For browser-specific code, such as the one that relies on document, window global variables and DOM manipulation, you may want to consider using jsdom library that emulates browser environment, and in combination with mocha-jsdom, can be fast and reliable tool for testing such type of code.

Let's see how it works on an example.
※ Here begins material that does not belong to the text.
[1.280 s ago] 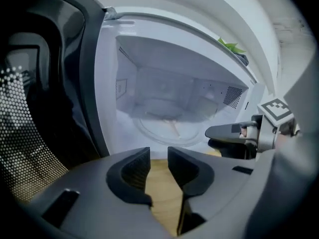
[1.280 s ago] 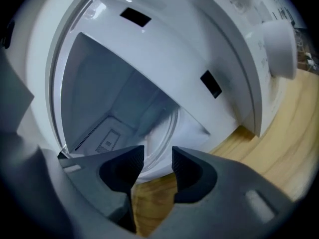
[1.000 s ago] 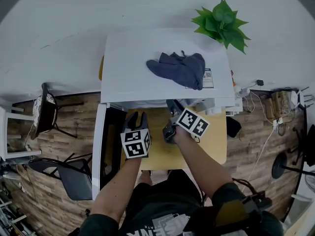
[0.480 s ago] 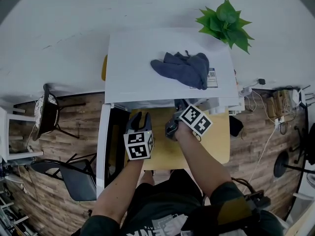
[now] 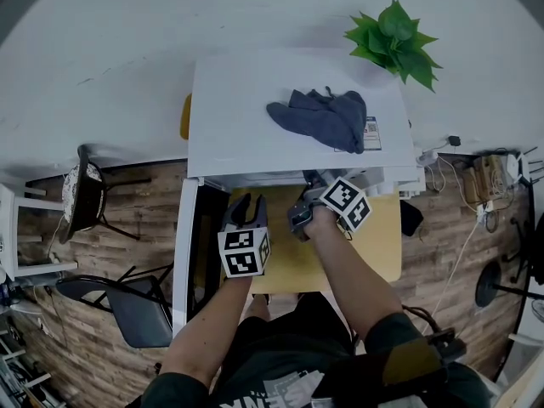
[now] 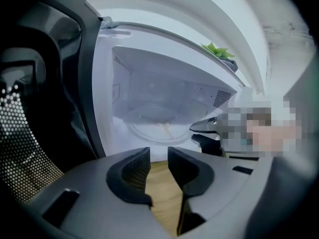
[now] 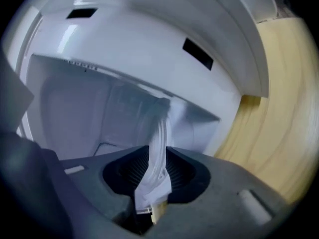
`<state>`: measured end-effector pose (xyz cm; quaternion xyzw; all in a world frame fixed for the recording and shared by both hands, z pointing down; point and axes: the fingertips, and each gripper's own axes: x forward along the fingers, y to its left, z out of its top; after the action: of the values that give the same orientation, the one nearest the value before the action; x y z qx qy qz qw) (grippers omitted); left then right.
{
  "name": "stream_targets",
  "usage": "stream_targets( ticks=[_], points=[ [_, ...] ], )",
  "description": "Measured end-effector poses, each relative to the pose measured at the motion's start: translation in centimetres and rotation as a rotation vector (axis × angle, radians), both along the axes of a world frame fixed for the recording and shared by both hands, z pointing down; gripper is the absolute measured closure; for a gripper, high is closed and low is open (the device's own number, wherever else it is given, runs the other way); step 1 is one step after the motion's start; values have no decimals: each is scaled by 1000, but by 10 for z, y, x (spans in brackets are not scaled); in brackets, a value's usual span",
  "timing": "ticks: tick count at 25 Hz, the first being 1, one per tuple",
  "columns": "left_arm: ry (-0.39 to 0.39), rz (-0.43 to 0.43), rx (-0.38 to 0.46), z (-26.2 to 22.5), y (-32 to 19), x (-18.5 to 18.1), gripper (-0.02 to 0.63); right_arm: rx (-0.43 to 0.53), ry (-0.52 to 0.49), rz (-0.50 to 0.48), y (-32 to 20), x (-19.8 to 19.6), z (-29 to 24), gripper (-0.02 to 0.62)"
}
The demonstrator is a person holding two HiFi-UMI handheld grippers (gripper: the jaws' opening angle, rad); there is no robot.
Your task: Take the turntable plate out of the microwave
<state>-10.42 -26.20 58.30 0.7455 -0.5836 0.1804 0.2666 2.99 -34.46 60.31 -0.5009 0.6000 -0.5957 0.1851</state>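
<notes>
- Head view: your left gripper (image 5: 242, 206) hovers at the mouth of the open microwave (image 5: 255, 117), and your right gripper (image 5: 311, 183) reaches inside.
- Left gripper view: its 2 jaws stand slightly apart with nothing between them. The turntable plate (image 6: 158, 128) sits inside the cavity.
- Right gripper view: its 2 jaws have just been closing and pinch the turntable plate's rim.

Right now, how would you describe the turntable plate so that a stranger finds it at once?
Find the white microwave with the blue cloth on top, its door swung open. Inside its cavity is the turntable plate, a round clear-glass disc, whose rim the right gripper jaws have just been closing on. Nothing else there is transparent.
</notes>
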Motion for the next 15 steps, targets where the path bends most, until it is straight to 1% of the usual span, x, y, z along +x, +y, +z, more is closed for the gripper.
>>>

Suppose you have a component that parses a URL string by using document.createElement method as follows:

src/parseUrl.js

function parseUrl(url) {
  const link = document.createElement('a');
  link.href = url;
  return {
    protocol: link.protocol,
    hostname: link.hostname,
    port: link.port,
    pathname: link.pathname,
    search: link.search,
    hash: link.hash,
    host: link.host
  };
}

export default parseUrl;

In order to create a unit test for this component, first we need to install jsdom and mocha-jsdom npm modules by running:

npm install jsdom mocha-jsdom --save-dev

Then create a unit test for the component above.

test/parseUrlSpec.js

import jsdom from 'mocha-jsdom';
import { expect } from 'chai';
import parseUrl from '../src/parseUrl';

describe('parseUrl', function() {

  jsdom(); // Emulates the browser environment

  it('should be able to parse a URL string', function() {
    const url = 'http://example.com:3000/pathname/?search=test#hash';
    const result = parseUrl(url);
    expect(result).to.be.deep.equal({
      protocol: 'http:',
      hostname: 'example.com',
      port: '3000',
      pathname: '/pathname/',
      search: '?search=test',
      hash: '#hash',
      host: 'example.com:3000'
    });
  });

});

Now when you run npm test, the unit test above should pass just fine, as if it was executed in a browser.